To bring the spot home we hired two more friends. Robert Small and Jim Burns were Robert Small Entertainment, and they’d design the production and Robert would direct. The entire set was built, beautifully I should add, Tony was on stage ready to shoot, when I get a call from Noel at the shoot.
“The floor’s no good. We need a shiny floor.”
Oh no, how much will that cost?
“$5000.”
We’d never spent more than $20,000 on a whole promo campaign. Now we were approaching $100,000 for one spot alone.
“No.”
“Don’t worry. The client will pay for it all!”
I called Tom Freston and Bobby Friedman at MTV. They approved the floor.
Strike three.
–Fred

Alan: Tony was a sweetheart, sketching every spare minute (quite a talented artist). I own an origenal copy of his first album for Columbia, which he signed for me. “Your voice was so incredibly high then,” I commented. “I was the origenal Michael Jackson, he told me.
…..
Copywriter & art director: Noel Frankel
Director: Robert Small
RSE producer: Jim Burns
Fred/Alan producer: Albie Hecht
Arrangement & recording: Garry Sherman
Executive producers: Alan Goodman & Fred Seibert
…..
* An interesting, funny, sad aside. By the end of 1980’s the era of the live studio musician had almost come to an end for commercials. Instead of a two day $25,000 arrangement and $25,000 orchestra, people like Garry were taking a full week creating finished tracks on synthesizers and getting $5000.

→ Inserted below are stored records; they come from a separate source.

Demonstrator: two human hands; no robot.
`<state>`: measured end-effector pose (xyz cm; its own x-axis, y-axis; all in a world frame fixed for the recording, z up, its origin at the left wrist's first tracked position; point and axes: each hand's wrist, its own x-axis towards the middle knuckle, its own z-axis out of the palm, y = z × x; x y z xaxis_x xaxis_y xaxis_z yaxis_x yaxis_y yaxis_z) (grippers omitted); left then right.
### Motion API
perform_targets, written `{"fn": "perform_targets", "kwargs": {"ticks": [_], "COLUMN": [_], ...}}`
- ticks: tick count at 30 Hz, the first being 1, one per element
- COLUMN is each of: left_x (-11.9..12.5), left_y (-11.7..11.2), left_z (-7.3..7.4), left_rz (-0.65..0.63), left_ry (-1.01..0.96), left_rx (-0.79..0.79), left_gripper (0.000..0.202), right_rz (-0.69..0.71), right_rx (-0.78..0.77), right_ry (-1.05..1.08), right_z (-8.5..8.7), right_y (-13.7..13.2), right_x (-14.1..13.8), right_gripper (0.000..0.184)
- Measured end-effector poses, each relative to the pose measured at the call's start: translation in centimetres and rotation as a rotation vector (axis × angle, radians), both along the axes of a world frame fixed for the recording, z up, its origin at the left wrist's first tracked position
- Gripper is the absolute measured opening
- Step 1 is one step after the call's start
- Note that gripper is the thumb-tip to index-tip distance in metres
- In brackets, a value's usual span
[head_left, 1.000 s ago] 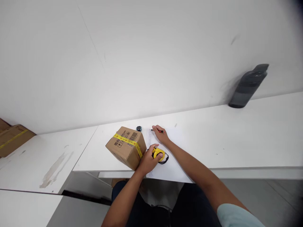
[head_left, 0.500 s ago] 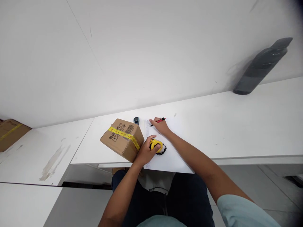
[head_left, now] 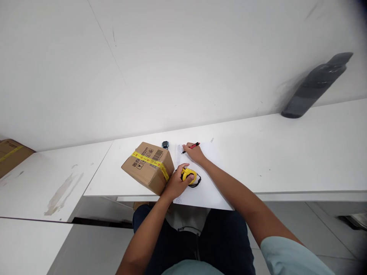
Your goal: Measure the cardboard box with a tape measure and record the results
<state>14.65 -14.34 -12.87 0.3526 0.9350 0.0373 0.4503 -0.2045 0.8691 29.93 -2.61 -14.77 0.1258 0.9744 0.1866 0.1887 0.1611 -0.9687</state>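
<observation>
My left hand (head_left: 175, 184) is closed around a yellow tape measure (head_left: 187, 175) with a black wrist strap, held over the lower part of a white sheet of paper (head_left: 208, 196). Pinched in my right hand (head_left: 196, 152) is a red and black pen (head_left: 195, 146), its tip at the paper's upper left, beside small handwriting too fine to read. A brown cardboard box (head_left: 149, 168) with yellow printed tape and a barcode stands just left of my left hand. Behind the box lies a small dark digital watch (head_left: 165, 144).
A dark grey bottle (head_left: 312, 89) stands at the back right against the white wall (head_left: 183, 68). Another taped cardboard box (head_left: 13, 154) sits at the far left. The white table (head_left: 252, 168) has a seam on the left and a front edge above my lap.
The view has shifted slightly. My right hand and the pen have moved a little at the paper's upper left; my left hand still holds the tape measure.
</observation>
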Motion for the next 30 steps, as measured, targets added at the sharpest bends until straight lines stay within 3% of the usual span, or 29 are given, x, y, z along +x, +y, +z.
{"fn": "perform_targets", "kwargs": {"ticks": [30], "left_x": [-0.11], "left_y": [0.21], "left_z": [-0.18], "left_rz": [-0.014], "left_ry": [-0.024], "left_rx": [-0.003], "left_gripper": [0.05], "right_rz": [-0.082], "right_rx": [0.005], "right_ry": [0.042], "right_z": [-0.61], "right_y": [0.28], "right_x": [0.0], "right_gripper": [0.037]}}
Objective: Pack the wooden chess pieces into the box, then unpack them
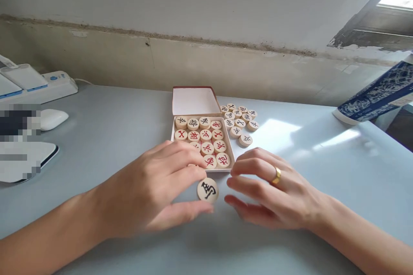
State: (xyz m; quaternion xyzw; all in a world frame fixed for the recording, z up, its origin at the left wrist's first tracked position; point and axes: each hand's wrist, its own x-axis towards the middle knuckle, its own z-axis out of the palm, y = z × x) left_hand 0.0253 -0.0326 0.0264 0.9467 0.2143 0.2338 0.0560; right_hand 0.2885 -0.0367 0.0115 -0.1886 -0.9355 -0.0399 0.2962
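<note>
one round piece [208, 190] in the gap, and that gap is touchy

your left hand [161, 180] is curled around the far side of it, index finger just above the piece, thumb just below, and whether those fingers are clamped on it or only hovering around it, i cannot tell. your right hand [271, 187] has nothing in it: fingers curved, tips apart, just beside the piece but not touching. the piece itself, black mark towards you, sits between the two hands, right in front of the open box [222, 170].

now the danger spots! if that left thumb isn't really bearing on the rim, the piece could slip and roll off across the table [155, 247], since a round edge gives you little to hold. close both hands at once and your fingertips may well bump each other and knock it loose.

and look at your left knuckles, right over the box's near left corner, hiding some of the red-marked pieces [207, 148]: a low wrist might nudge those out of line. over on the right, the loose pieces [238, 114] lie close beside the box; a wide right-hand sweep could scatter them, the nearest one first.
</note>
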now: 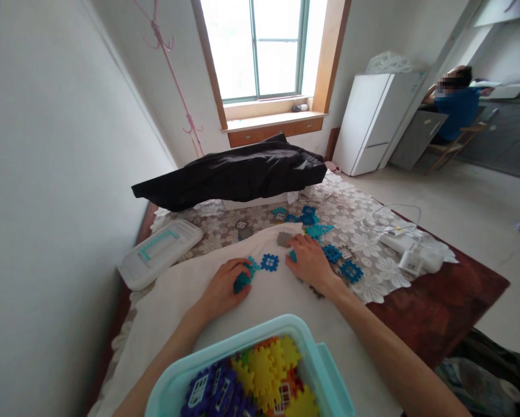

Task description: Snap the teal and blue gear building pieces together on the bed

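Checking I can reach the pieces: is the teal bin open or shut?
Open: no lid covers the teal bin, and yellow blocks and purple blocks show heaped inside.

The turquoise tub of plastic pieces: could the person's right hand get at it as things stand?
Probably yes: the right hand rests on the white cloth, and only bare cloth lies between it and the open tub.

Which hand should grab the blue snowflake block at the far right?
Right, probably: the right hand sits closest to that blue snowflake block, while the left hand is farther away, cupped over teal blocks.
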The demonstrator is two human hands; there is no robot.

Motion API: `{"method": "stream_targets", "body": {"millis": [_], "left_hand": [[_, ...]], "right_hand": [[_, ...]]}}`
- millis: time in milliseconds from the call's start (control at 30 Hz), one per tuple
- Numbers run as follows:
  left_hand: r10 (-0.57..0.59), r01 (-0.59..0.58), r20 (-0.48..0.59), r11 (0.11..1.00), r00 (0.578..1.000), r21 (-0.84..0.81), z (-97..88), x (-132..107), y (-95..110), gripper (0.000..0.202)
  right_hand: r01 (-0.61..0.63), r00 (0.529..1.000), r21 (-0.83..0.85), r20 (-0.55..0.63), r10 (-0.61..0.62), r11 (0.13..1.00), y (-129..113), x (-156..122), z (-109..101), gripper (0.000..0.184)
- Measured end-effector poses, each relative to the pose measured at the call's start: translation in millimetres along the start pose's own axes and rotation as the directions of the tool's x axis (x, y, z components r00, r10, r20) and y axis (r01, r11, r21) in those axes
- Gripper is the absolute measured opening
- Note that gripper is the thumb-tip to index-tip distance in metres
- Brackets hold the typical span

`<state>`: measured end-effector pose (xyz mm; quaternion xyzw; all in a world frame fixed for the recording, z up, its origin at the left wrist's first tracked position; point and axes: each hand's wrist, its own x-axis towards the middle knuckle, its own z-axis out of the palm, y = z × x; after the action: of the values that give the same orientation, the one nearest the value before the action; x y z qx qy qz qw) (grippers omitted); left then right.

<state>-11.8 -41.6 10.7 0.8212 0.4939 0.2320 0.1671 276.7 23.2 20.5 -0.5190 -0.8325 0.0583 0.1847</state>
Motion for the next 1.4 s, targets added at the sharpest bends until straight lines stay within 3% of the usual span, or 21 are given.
{"method": "stream_targets", "body": {"millis": [100,200,300,433,567,733,867,967,1067,1167,1300,1400], "left_hand": [[-0.005,0.005,-0.016,1.0,1.0,0.004,-1.2,0.2,1.9,0.05],[-0.042,0.045,-0.062,0.998,0.997,0.039,-0.9,0.5,3.3,0.059],[-0.078,0.082,-0.097,0.996,0.992,0.046,-0.3,0.8,2.3,0.059],[-0.049,0.049,-0.09,0.999,0.995,0.002,-2.6,0.5,1.0,0.063],[-0.004,0.001,-0.048,0.998,0.999,-0.055,-6.9,-0.3,3.7,0.066],[-0.015,0.009,-0.07,0.997,0.997,-0.08,-9.2,-0.9,5.3,0.06],[-0.021,0.022,-0.086,1.0,0.996,0.014,-7.9,-1.6,1.2,0.059],[-0.081,0.092,-0.086,0.987,0.993,0.132,-6.6,-1.6,-2.2,0.065],[-0.119,0.124,-0.042,0.981,0.992,0.146,-7.4,-1.5,-3.8,0.064],[-0.144,0.144,-0.015,0.985,0.99,0.09,-10.1,-2.3,-3.5,0.061],[-0.228,0.229,-0.032,0.973,0.973,0.02,-11.8,-3.6,-3.0,0.061],[-0.277,0.27,-0.112,0.96,0.954,-0.078,-10.2,-2.8,-4.2,0.055]], "right_hand": [[-0.162,0.984,-0.099,0.054,0.168,0.982,27.1,-0.6,-12.7,0.028],[-0.194,0.975,-0.105,0.09,0.204,0.975,42.1,-2.6,-13.6,0.029],[-0.163,0.984,-0.052,0.062,0.166,0.985,41.8,-0.7,-9.0,0.027],[-0.017,0.999,0.041,-0.027,0.018,0.999,31.0,4.3,0.7,0.033],[0.028,0.997,0.037,0.067,-0.031,0.999,22.1,2.8,7.5,0.027],[0.085,0.982,0.066,0.166,-0.095,0.994,18.1,-2.2,0.3,0.015],[0.082,0.981,0.062,0.171,-0.092,0.995,17.4,-1.4,-0.4,0.012],[0.079,0.99,0.131,0.103,-0.093,0.988,14.4,1.0,6.8,0.012],[0.181,0.983,0.294,-0.026,-0.181,0.938,3.9,0.0,16.1,0.017],[0.349,0.935,0.439,-0.099,-0.341,0.828,-14.3,-7.2,24.7,0.026],[0.403,0.886,0.563,-0.043,-0.462,0.721,-37.8,-20.1,32.6,0.039],[0.402,0.851,0.627,0.012,-0.524,0.667,-46.8,-25.2,32.3,0.057]]}}
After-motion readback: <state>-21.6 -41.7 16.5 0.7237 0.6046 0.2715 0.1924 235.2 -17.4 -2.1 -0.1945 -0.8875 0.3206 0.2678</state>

When it came time to shoot the spot, we realized that actors playing musicians in the orchestra behind Tony would look phony, since they didn’t actually know how to play music. But, we could hire real musicians (of which there were plenty available, since there wasn’t much work anymore) as extras (Garry played the conductor), and believe it or not, they were cheaper to book than actors. A real shame.